In essence they are asking about the area above/below \(z=\pm 1.5\).

pnorm(1.5, lower.tail=FALSE) + pnorm(-1.5, lower.tail=TRUE)
## [1] 0.1336144

Some 13.36% of babies will have birth weights more than 1.5 standard deviation units either side of the mean.

  1. What fraction of the babies is more than 1.5 kg from the mean in either direction?
z.1.5 = 1.5/sd; z.1.5
## [1] 2.678571
pnorm(z.1.5, lower.tail=FALSE) + pnorm(-z.1.5, lower.tail=TRUE)
## [1] 0.007393696

So 0.73% of babies will weigh more than 1.5 kg from the mean in either direction.

  1. If you took a random sample of 10 babies, what is the probability that their mean weight \((\bar{Y})\) would be greater than 3.5 kg?
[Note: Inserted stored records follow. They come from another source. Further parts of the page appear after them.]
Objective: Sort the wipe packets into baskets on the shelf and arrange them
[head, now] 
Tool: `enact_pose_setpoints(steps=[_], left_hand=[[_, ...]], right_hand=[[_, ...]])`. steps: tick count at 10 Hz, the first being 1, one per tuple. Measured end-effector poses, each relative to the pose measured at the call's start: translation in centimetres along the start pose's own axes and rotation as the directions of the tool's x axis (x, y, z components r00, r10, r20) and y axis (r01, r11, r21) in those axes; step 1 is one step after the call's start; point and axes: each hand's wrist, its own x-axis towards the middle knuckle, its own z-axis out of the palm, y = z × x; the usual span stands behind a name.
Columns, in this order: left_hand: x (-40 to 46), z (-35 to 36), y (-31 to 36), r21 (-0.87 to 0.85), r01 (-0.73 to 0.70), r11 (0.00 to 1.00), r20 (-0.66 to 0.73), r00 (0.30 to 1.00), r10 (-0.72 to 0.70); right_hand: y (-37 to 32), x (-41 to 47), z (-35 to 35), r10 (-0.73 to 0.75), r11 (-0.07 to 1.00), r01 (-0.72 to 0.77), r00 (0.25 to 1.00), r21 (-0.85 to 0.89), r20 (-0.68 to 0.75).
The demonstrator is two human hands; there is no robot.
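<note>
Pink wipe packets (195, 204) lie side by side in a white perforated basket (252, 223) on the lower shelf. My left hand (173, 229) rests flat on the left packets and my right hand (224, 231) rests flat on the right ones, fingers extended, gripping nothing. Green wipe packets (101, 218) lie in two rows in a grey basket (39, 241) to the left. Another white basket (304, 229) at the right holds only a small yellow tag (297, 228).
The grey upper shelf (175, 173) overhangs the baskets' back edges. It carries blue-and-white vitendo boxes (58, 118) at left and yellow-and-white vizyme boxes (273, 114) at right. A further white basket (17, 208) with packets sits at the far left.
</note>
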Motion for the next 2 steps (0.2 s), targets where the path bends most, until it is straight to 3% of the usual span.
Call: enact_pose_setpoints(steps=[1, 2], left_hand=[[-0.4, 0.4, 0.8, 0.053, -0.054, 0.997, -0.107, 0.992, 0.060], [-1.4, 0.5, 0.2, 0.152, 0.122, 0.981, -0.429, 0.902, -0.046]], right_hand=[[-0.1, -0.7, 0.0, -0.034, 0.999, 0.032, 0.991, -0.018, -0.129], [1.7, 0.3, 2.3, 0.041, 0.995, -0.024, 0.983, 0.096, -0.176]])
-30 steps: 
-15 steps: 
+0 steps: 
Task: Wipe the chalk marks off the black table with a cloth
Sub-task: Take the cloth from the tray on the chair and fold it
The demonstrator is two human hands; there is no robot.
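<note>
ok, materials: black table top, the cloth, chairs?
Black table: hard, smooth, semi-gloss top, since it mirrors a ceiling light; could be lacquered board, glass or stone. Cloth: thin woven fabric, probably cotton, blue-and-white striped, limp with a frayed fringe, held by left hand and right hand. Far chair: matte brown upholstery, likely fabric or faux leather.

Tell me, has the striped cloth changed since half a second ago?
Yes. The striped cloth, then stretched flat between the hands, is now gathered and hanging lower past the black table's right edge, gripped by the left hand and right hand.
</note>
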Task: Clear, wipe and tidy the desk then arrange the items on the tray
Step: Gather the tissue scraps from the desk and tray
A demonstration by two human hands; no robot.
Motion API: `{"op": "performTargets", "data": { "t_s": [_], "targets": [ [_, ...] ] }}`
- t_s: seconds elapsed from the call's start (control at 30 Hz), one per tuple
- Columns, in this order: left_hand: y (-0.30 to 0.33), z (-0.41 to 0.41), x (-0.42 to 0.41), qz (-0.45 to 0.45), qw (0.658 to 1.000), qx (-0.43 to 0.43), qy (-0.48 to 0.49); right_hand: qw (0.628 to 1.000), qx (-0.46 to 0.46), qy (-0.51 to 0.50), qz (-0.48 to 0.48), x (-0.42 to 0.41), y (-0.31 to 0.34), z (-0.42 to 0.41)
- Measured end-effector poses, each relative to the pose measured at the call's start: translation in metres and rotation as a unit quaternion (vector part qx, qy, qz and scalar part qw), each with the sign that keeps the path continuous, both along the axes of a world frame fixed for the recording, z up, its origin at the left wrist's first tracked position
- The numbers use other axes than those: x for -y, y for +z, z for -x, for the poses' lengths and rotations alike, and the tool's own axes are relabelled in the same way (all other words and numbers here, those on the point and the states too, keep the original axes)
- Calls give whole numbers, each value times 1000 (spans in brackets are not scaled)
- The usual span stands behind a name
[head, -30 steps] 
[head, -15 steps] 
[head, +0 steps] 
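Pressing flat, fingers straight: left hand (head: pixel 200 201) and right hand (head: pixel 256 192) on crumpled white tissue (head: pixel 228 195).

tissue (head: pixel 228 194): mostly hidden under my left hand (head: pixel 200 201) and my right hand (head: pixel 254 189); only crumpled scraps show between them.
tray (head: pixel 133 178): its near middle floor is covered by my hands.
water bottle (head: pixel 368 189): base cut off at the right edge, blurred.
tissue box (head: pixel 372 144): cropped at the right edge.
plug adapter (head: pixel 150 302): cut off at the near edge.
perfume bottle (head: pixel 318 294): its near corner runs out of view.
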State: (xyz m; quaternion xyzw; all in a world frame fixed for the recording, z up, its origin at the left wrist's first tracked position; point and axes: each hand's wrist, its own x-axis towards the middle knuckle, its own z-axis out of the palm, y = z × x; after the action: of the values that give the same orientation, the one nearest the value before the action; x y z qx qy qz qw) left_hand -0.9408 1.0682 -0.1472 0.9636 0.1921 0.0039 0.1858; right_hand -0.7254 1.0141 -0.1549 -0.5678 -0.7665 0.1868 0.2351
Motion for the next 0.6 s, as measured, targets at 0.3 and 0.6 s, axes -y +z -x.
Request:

Now we’ll have to work with the standard error so let us calculate it first.

n = 10
se = sd/sqrt(n); se # for use in calculating the z-score
## [1] 0.1770875
z = (3.5 - mu)/se; z
## [1] 1.151973
pnorm(z, lower.tail=FALSE)
## [1] 0.1246662

In a sample of 10 babies the probability of their birth weight exceeding 3.5 kg is 0.1246.

The Normal Approximation to the Binomial

If \(n\) is large the binomial distribution can be approximated by a normal distribution with \(\mu=np\) and \(\sigma=\sqrt{np\left(1 - p\right)}\). Note that it makes little sense to do this today given the computing power at your fingertips. Nevertheless, the example below should demonstrate the process.

Problem 12

This is the same data-set about cancer among the cast and crew who worked on The Conqueror where 91 out of 220 were eventually diagnosed with cancer. The population proportion is 14%.

n = 220; p=0.14
np = n*p; np
## [1] 30.8
sigma = sqrt(np * (1 - p)); sigma
## [1] 5.146649
z = (91 - np)/sigma
2 * pnorm(z, lower.tail=FALSE) 
## [1] 1.321476e-31

The \(p.value\) is practically 0 so we can reject the null hypothesis; the data suggest that the cancer rate for this cast and crew was different from that expected.